*WHAT TO WORK ON:*
Directions for the data below: repeat exactly the lines from the one with "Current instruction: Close" through the one with "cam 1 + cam", both included, and omit all pictures.

*THE DATA:*

◆ ◆ ◆

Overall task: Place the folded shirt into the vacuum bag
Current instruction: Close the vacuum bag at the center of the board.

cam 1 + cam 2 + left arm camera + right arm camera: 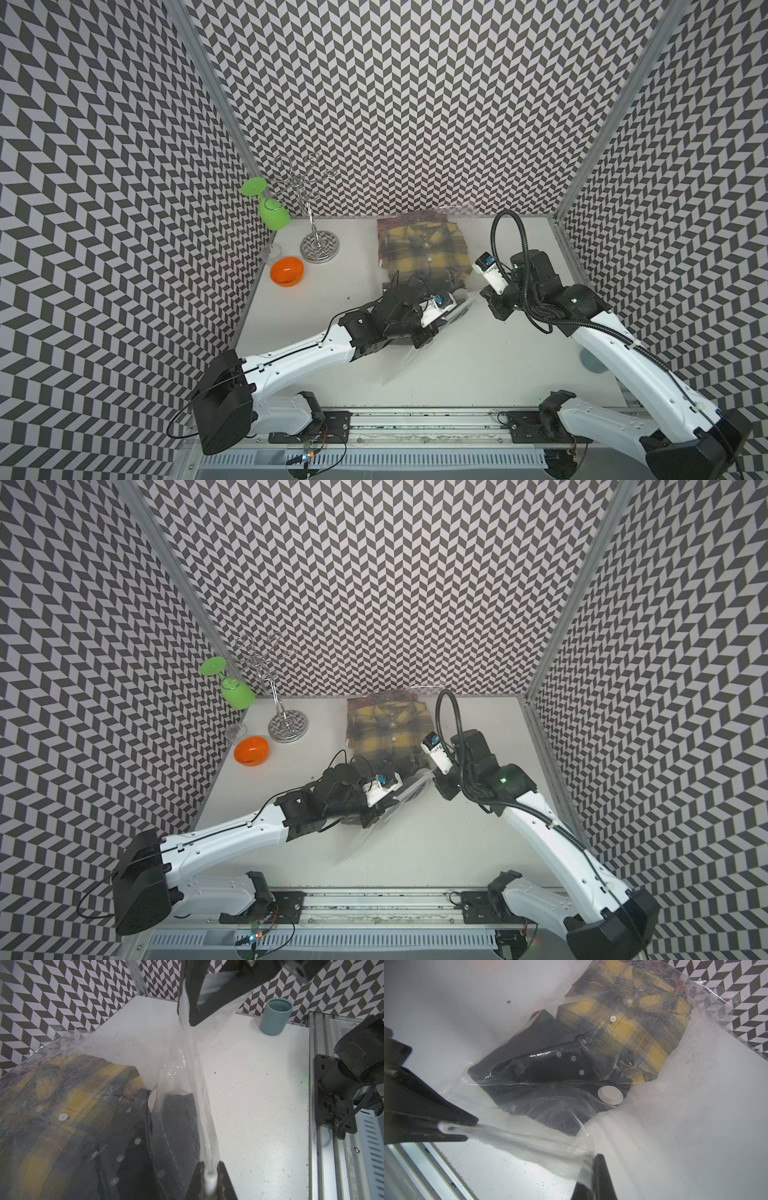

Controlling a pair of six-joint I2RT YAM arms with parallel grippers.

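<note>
clearly, the left claw (209,1167) was pressed shut on the whitish zip-seal edge (200,1105) of the large crinkly clear plastic vacuum bag (695,1059), holding that lip up off the white table (259,1084). under the film, toward the back wall, lay the folded yellow-and-dark plaid shirt (623,1026). nearer the mouth lay the folded dark shirt with white buttons (542,1068), beside the round white valve cap (610,1094); whether the dark one was wholly inside could not be told. the right claw (591,1167) pinched the same edge further along, and the strip ran taut between the two. the film looked light, limp and slippery, so the thicker seal strip seemed the surest hold. the shirts looked soft and floppy, best gripped at a folded edge.
</note>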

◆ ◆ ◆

*RESPONSE TO THE EXERCISE:*
Current instruction: Close the vacuum bag at the center of the board.

cam 1 + cam 2 + left arm camera + right arm camera: 

No other output belongs to this answer.